◆ DIRECTIONS ◆
Set down without change every line from the line that contains "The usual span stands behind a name" through the end of the listing, and only those lines. No pictures.

◆ INFORMATION PROVIDED ◆
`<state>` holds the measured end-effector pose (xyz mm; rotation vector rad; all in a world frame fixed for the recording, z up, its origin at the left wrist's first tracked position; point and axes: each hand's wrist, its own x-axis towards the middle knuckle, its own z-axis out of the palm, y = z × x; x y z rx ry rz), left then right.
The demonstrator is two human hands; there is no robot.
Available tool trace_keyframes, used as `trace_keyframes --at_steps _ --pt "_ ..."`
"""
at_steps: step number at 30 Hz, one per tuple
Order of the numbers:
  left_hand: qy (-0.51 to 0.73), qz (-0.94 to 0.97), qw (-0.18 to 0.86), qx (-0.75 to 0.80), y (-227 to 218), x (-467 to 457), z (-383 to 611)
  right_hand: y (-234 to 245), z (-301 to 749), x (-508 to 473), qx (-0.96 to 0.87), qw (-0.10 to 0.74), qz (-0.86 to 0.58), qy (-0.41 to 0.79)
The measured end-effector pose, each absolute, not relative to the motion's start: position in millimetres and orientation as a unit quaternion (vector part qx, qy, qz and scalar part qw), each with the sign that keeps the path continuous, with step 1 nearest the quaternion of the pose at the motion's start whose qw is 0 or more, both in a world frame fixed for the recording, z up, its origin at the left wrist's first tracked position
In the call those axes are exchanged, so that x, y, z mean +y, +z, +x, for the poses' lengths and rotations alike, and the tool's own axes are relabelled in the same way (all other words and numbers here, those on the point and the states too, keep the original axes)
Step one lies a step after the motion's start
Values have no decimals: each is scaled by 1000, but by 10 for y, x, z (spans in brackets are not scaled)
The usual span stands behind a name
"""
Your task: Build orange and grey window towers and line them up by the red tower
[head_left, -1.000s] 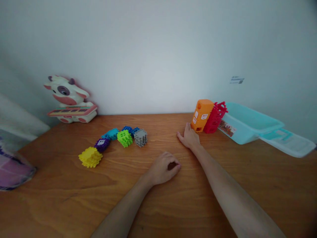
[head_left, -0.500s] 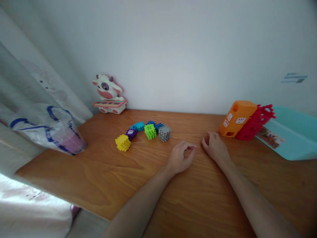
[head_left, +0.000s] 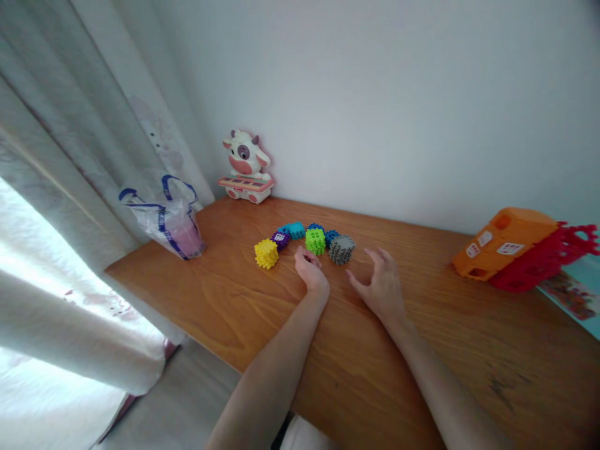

◆ RESPONSE AREA ◆
The usual span stands behind a name
"""
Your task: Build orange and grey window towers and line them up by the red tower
[head_left, -1.000s] 
[head_left, -0.500s] 
[head_left, +0.000s] 

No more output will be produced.